SHREVEPORT – If the local economy were a car dashboard, there aren’t any flashing check engine lights are other indications of major problems.

But Douglas White, the director of the LSU Shreveport Center for Business and Economic Research that produces quarterly reports on the local economy, said he’s not seeing strong growth either.
“We seem to be muddling through,” White said of the third quarter economic dashboard released this week. “It’d be better if we saw some really strong growth, but at the same time, there doesn’t appear to be any real chance of a recession.”
Third-quarter data gathered by White was largely unaffected by the federal government shutdown with just September data for unemployment and building permits unavailable.
The Shreveport-Bossier unemployment rate read 4.3% in August, which is steady decline from the 5% recorded in June.
The national unemployment rate for September ticked up to 4.4%, which was announced Thursday.
“Looking back at previous years, locally we’ve typically had a spike in the summer and then come back down a bit,” White said. “(The Federal Reserve) cut interest rates in October (for the second time this year) because they were starting to be concerned about unemployment, and I was a little surprised that they decided to cut interest rates again.
“We were headed toward a definite rate cut in December, but now that probability has gone down because we don’t have the data.”
One reason not to cut interest rates in December is a persistently high inflation rate, with core inflation climbing 3% in September year-over-year and the overall inflation rate sitting around 3%, even though its growth has slowed.
“Inflation is higher than The Fed would like it to be as it remains higher than their target of 2%,” White said. “I’ve been telling my (macroeconomics) class that just because the inflation rate slows down and it’s not growing at 8-9% percent like it was, that doesn’t mean prices are coming down.
“They are just growing more slowly from that already inflated base. Inflation is still the number one reason that people aren’t happy with the economy because prices are high. Three percent isn’t terrible, but it adds up pretty quickly because you’ve reset prices about 20 percent higher (since before the COVID-19 pandemic).”
White will be interested to see how higher prices affect holiday shopping and travel.
Two local sectors that continue to expand are airport and casino revenue.
The 217,760 passengers that used the Shreveport Regional Airport in the third quarter (18 percent increase from 2024 third quarter and 29 percent increase from 2023) continue to show strong growth.
The overall casino market continues to expand, up 9.3 percent overall in the third quarter year-over-year.
The introduction of Live! Casino in February appears to have expanded the sector instead of cannibalizing the existing players – so far.
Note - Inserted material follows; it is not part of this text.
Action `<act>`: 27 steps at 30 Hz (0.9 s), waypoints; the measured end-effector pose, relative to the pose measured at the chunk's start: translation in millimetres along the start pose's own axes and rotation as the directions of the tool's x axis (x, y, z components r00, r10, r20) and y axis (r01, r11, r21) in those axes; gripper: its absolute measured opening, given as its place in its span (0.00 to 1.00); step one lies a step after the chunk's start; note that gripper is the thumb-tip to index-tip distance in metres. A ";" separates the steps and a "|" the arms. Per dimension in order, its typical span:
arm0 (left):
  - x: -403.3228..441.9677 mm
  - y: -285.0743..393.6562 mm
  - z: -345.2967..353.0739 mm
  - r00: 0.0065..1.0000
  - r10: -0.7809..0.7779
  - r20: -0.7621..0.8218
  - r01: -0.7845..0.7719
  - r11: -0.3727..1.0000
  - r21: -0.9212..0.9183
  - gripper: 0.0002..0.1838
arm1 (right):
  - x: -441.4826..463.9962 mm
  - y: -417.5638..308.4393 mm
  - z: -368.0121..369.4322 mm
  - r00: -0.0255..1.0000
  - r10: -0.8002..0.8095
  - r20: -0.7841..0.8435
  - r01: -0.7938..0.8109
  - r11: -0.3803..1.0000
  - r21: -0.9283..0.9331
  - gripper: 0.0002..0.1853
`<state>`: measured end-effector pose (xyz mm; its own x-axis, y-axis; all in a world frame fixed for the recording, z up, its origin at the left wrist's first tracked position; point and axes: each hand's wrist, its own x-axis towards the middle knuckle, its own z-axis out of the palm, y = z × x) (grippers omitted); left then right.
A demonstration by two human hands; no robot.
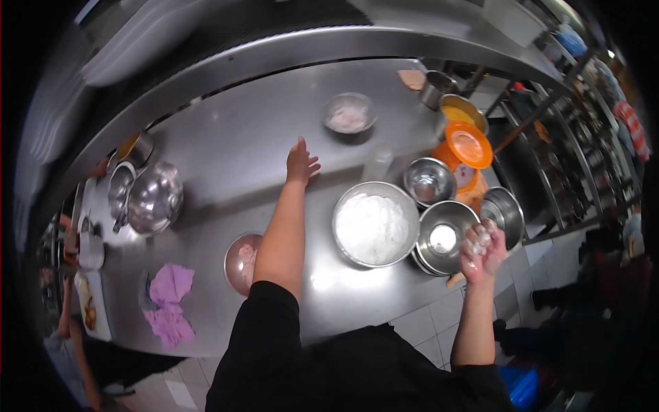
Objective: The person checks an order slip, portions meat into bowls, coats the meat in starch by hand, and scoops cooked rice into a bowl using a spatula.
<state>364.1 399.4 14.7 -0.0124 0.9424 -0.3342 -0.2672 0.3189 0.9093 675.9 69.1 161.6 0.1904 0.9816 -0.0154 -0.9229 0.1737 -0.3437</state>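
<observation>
The small bowl [350, 132] of pale food [349, 115] is toward the far side of the steel table [220, 137], beyond and apart from the left hand [301, 165], which is open and apparently holds nothing. Handling that bowl with clean fingers, steadied at the rim, seems best. The right hand [483, 250] is whitened, its fingers curled, beside the bowl stack [431, 257]; I cannot tell whether it grips anything. Keeping it off the clean bowls would likely avoid smears. Counting outward: one bowl of pale food, one wide bowl [377, 258] of white powder [371, 223], one pinkish-food bowl [233, 269] partly behind the left forearm [292, 213], one orange disc [469, 145], two pink cloth pieces [171, 283]
</observation>
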 end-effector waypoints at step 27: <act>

“If the economy is really doing poorly, you’d expect to see some pull back in those areas, and we aren’t seeing that,” White said. “But I think there’s some truth to the ‘K-shaped economy’, where the upper half of people are doing well and the lower half are not.
“So you can have overall economic numbers that look fine, but you have a lot of people who are angry about higher prices and aren’t going to view the economy well.”